**ABOUT THIS EXERCISE:** Filtering the records below, copy only those lines that include the word "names".

Records excerpted from a collection

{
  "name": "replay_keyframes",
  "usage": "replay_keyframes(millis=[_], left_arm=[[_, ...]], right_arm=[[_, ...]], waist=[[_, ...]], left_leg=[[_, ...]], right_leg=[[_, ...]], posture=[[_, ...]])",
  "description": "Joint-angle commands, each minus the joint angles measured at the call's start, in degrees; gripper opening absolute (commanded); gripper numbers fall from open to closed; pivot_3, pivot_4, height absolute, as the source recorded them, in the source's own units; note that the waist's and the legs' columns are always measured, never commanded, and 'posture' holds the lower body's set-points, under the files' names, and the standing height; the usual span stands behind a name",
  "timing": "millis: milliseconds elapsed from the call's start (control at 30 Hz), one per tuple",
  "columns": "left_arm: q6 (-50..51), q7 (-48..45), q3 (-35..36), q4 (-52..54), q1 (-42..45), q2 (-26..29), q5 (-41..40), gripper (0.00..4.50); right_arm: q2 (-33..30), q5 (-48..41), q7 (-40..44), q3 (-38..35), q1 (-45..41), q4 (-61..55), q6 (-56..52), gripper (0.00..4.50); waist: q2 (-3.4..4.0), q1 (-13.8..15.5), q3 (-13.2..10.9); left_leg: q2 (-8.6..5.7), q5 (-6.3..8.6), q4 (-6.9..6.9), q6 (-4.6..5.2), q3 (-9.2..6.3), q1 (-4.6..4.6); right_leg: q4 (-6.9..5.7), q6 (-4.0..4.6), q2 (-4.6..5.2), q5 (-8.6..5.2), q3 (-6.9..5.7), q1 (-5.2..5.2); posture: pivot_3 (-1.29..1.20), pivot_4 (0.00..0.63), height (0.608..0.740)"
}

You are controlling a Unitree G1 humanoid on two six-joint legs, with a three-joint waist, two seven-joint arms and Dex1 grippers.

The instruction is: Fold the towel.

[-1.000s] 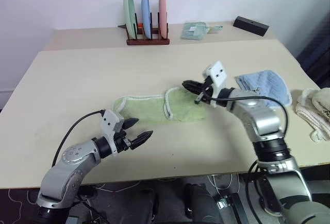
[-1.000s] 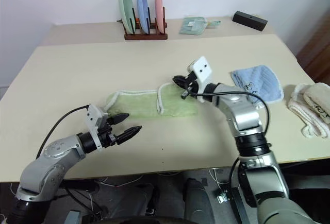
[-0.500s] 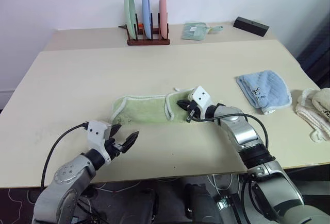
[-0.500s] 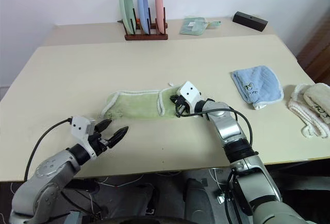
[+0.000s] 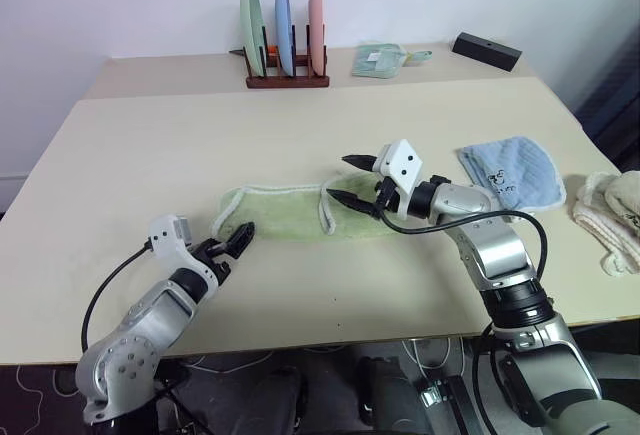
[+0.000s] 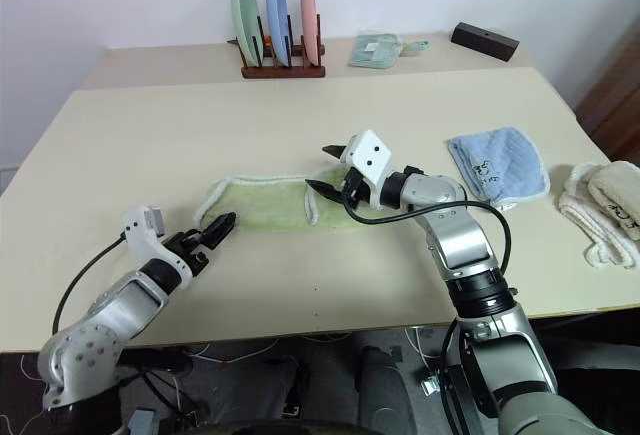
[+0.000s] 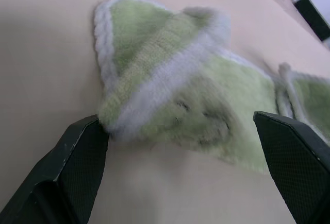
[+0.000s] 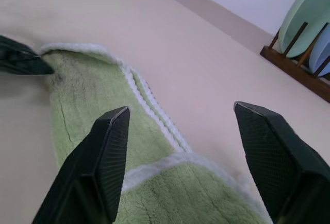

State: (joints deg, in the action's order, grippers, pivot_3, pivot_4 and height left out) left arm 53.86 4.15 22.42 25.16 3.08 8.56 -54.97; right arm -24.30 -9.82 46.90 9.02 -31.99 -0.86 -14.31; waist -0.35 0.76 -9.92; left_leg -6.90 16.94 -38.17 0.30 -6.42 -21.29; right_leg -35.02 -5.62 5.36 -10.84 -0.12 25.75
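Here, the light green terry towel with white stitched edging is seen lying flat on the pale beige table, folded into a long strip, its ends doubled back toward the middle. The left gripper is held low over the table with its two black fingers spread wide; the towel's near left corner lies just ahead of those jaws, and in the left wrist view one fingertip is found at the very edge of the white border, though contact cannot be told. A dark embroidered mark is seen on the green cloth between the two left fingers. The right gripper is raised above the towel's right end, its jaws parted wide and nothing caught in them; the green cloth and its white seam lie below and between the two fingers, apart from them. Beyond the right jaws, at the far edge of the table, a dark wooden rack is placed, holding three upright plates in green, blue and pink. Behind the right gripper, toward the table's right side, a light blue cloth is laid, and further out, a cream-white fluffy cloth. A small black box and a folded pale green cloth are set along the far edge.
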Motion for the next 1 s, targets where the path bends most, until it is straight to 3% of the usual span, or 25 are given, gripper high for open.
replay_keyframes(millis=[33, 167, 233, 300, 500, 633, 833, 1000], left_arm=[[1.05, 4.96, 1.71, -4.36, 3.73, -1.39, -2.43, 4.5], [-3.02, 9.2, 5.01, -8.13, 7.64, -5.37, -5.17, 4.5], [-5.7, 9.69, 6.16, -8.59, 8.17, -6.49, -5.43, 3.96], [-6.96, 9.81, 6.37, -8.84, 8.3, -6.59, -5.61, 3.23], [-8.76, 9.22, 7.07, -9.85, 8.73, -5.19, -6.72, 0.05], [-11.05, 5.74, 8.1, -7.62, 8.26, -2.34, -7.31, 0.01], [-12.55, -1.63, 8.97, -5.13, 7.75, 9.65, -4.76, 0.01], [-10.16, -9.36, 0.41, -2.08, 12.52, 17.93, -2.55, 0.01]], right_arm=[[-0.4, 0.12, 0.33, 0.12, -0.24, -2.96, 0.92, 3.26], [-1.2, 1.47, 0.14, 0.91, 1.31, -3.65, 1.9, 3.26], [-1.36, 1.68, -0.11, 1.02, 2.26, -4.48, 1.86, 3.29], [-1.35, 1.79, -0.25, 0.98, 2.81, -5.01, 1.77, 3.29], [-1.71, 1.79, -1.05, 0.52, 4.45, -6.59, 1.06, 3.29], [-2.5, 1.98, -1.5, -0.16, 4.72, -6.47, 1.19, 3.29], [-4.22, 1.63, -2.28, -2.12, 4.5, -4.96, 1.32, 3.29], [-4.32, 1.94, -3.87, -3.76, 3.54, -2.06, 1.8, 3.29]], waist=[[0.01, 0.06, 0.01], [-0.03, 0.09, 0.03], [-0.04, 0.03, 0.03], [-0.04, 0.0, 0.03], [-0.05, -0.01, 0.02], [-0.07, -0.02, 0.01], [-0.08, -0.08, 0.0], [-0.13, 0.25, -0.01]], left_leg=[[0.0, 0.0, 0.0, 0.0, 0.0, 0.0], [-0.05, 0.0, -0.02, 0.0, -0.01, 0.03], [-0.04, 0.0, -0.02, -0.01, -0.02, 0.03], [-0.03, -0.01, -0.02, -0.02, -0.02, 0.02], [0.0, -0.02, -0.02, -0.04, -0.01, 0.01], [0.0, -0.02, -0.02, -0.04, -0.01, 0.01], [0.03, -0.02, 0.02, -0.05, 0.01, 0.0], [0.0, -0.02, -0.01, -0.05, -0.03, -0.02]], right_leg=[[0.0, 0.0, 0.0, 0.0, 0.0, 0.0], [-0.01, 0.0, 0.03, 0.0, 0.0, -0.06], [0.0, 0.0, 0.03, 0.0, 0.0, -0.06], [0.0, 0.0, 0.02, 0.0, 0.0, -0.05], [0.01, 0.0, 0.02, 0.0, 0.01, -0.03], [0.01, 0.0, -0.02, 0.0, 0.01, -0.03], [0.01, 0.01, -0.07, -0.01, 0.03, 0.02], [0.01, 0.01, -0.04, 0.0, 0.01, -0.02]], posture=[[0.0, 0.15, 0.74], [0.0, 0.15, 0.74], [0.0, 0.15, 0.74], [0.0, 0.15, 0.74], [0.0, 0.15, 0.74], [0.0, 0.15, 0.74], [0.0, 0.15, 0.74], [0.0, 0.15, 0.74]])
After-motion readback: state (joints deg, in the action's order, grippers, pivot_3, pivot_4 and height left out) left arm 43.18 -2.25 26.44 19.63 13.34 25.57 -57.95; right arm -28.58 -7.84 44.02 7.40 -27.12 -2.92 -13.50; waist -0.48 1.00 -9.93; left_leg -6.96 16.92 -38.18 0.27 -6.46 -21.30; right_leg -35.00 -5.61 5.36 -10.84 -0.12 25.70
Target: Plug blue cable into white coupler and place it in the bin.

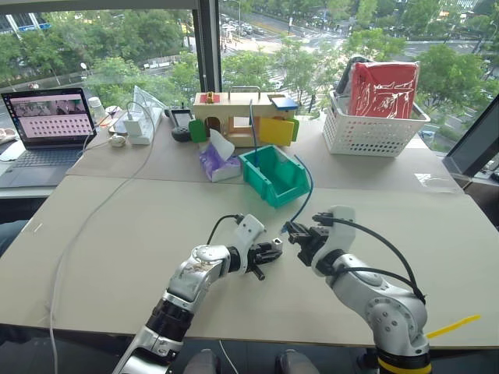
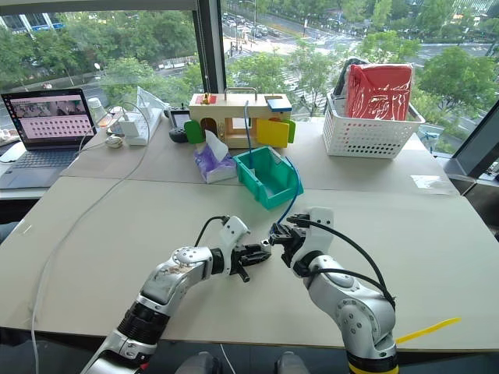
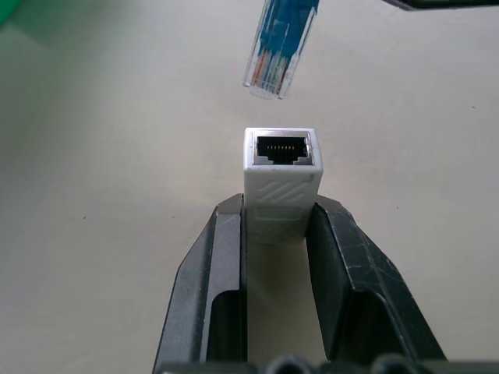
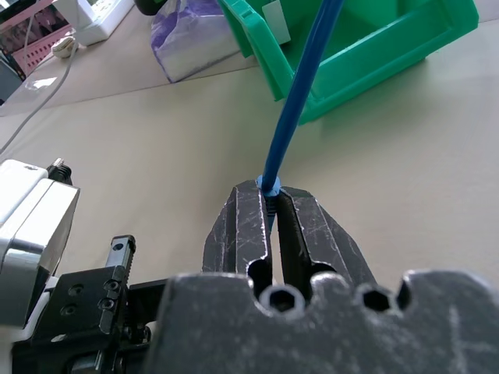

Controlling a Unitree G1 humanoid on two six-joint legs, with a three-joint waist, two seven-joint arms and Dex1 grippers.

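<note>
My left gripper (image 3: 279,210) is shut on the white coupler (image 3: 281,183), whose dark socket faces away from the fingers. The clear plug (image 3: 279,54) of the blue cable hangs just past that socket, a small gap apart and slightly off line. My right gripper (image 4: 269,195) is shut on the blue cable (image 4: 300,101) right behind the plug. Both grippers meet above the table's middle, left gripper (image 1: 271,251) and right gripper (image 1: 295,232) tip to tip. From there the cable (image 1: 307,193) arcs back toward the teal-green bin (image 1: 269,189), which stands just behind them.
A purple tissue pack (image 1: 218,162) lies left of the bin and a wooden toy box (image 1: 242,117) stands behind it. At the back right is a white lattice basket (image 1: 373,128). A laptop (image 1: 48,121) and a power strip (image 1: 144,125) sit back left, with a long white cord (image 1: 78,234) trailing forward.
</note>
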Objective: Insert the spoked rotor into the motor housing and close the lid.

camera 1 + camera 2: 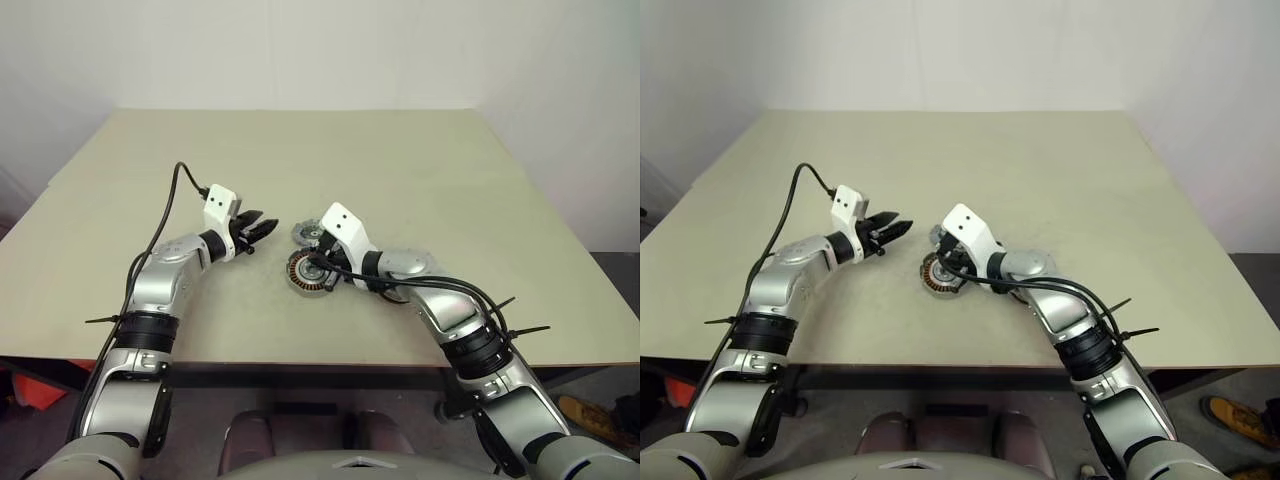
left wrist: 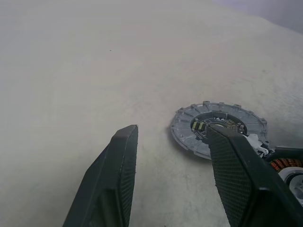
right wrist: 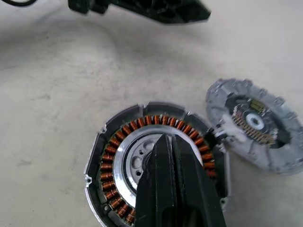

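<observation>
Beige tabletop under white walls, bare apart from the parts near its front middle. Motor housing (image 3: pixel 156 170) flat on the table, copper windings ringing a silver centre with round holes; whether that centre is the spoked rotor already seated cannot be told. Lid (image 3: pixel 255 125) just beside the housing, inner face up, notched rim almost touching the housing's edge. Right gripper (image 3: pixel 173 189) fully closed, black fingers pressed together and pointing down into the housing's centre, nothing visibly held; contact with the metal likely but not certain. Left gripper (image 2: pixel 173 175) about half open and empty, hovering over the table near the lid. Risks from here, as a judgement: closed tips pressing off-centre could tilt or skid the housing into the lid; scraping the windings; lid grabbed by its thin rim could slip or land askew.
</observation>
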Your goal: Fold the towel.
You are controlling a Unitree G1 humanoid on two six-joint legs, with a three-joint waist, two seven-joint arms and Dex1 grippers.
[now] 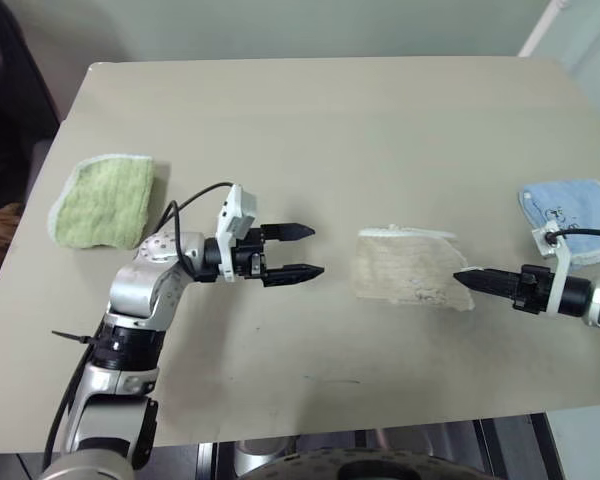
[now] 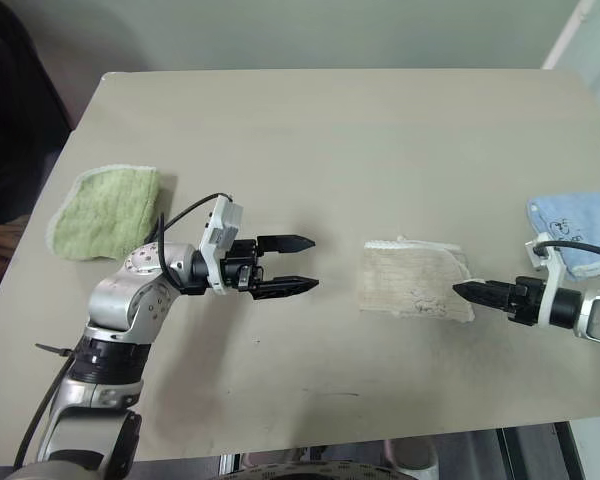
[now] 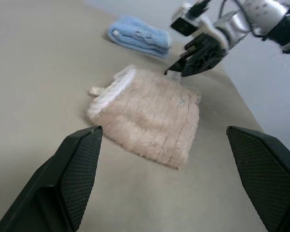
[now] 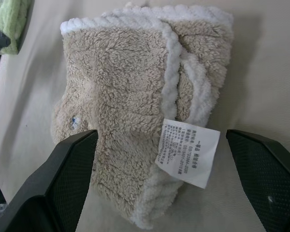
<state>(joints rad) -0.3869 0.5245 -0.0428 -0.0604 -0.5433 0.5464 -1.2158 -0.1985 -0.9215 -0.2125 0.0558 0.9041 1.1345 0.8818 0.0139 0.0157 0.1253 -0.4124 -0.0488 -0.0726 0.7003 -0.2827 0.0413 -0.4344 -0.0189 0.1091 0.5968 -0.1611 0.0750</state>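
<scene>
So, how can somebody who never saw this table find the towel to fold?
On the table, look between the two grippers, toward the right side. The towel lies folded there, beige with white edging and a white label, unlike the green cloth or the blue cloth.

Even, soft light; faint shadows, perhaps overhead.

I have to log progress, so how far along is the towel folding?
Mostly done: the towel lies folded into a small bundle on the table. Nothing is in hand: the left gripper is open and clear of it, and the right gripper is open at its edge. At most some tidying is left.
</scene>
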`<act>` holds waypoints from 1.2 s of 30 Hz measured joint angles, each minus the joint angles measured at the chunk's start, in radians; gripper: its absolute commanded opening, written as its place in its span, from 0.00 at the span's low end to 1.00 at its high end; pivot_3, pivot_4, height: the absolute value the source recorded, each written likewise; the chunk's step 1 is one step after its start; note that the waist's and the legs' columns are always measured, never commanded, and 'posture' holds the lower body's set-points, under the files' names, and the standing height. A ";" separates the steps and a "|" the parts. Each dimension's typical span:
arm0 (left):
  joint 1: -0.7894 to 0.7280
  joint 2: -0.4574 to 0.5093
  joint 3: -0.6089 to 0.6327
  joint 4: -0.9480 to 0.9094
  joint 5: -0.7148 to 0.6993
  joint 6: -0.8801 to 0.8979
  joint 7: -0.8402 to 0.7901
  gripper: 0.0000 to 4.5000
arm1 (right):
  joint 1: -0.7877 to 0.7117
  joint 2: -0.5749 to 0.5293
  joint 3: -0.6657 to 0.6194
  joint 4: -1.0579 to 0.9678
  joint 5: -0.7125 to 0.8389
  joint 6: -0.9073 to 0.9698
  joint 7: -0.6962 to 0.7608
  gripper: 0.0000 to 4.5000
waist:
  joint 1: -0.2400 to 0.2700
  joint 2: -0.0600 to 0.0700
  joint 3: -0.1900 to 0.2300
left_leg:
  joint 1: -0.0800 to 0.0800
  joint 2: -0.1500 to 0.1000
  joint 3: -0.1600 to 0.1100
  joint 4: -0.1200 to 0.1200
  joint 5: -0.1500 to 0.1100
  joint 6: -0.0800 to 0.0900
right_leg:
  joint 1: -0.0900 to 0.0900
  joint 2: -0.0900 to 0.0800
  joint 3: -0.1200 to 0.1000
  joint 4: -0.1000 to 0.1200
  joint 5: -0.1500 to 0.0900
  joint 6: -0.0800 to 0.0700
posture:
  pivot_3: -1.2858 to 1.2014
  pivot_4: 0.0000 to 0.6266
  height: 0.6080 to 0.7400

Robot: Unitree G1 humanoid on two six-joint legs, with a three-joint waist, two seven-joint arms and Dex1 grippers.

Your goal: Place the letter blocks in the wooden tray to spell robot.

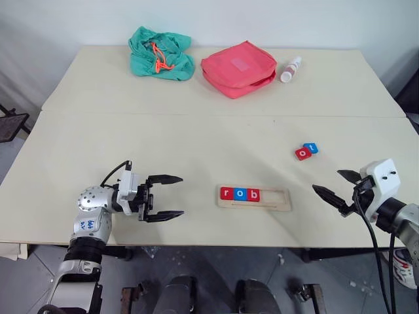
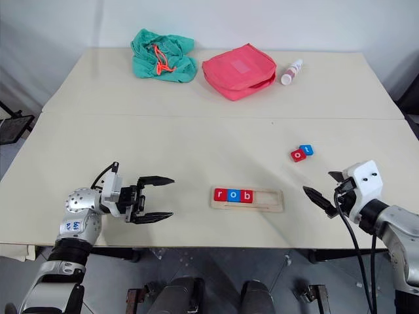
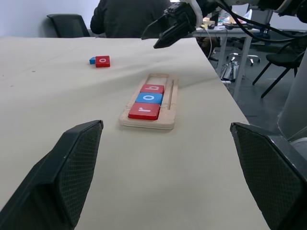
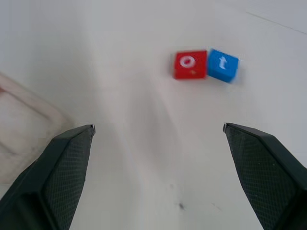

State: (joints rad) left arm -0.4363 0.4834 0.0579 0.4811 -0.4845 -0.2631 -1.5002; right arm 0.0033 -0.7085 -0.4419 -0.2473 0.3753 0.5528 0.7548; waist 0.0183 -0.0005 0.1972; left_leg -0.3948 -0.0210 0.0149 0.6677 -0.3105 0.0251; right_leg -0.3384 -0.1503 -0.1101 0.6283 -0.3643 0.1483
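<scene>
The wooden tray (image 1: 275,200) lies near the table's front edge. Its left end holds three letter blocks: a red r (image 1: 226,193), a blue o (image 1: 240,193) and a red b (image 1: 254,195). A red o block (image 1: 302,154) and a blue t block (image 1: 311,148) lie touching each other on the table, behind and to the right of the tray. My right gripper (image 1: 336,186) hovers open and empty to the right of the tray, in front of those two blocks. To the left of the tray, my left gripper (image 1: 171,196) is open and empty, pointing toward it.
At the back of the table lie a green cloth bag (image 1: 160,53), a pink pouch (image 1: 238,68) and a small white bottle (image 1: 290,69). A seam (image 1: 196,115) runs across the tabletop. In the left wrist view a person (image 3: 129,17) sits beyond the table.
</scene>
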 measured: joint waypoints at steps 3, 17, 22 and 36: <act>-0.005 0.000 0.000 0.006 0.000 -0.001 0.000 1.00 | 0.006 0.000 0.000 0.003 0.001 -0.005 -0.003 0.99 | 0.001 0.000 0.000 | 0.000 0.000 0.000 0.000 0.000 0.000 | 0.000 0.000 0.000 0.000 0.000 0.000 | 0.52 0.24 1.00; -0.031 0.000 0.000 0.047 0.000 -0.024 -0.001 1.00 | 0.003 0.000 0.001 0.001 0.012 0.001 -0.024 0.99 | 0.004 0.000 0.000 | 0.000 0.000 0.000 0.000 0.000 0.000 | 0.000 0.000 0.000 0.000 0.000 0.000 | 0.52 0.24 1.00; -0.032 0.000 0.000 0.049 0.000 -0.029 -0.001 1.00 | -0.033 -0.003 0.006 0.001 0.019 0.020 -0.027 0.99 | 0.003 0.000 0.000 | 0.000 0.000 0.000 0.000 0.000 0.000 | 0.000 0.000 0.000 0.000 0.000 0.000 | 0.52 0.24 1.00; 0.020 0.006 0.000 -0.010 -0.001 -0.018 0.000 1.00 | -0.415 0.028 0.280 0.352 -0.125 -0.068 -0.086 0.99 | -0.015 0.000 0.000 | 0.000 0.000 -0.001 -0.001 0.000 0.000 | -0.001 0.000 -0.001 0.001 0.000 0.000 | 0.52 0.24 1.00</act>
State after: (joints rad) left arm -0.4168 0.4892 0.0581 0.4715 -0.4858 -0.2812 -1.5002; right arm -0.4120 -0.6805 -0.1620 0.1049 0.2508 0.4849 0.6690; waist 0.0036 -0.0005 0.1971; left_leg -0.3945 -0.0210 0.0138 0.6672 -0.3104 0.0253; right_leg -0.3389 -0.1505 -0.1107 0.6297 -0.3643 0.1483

**SOLUTION TO THIS PROBLEM:**
  "description": "Joint-angle commands, each minus the joint angles measured at the call's start, in degrees; gripper opening absolute (commanded); gripper numbers fall from open to closed; pivot_3, pivot_4, height absolute, as the source recorded them, in the source's own units; note that the waist's and the legs' columns are always measured, never commanded, and 'posture' holds the lower body's set-points, under the files' names, and the standing height; the usual span stands behind a name",
`<act>` holds waypoints from 1.2 s of 30 Hz measured joint angles, each minus the joint angles measured at the chunk's start, in radians; gripper: its absolute commanded opening, written as its place in its span, from 0.00 at the span's low end to 1.00 at its high end; pivot_3, pivot_4, height: the absolute value the source recorded, each written likewise; the chunk's step 1 is one step after its start; note that the waist's and the legs' columns are always measured, never commanded, and 'posture' holds the lower body's set-points, under the files' names, and the standing height. A ";" separates the steps and a "|" the parts. Each dimension's typical span:

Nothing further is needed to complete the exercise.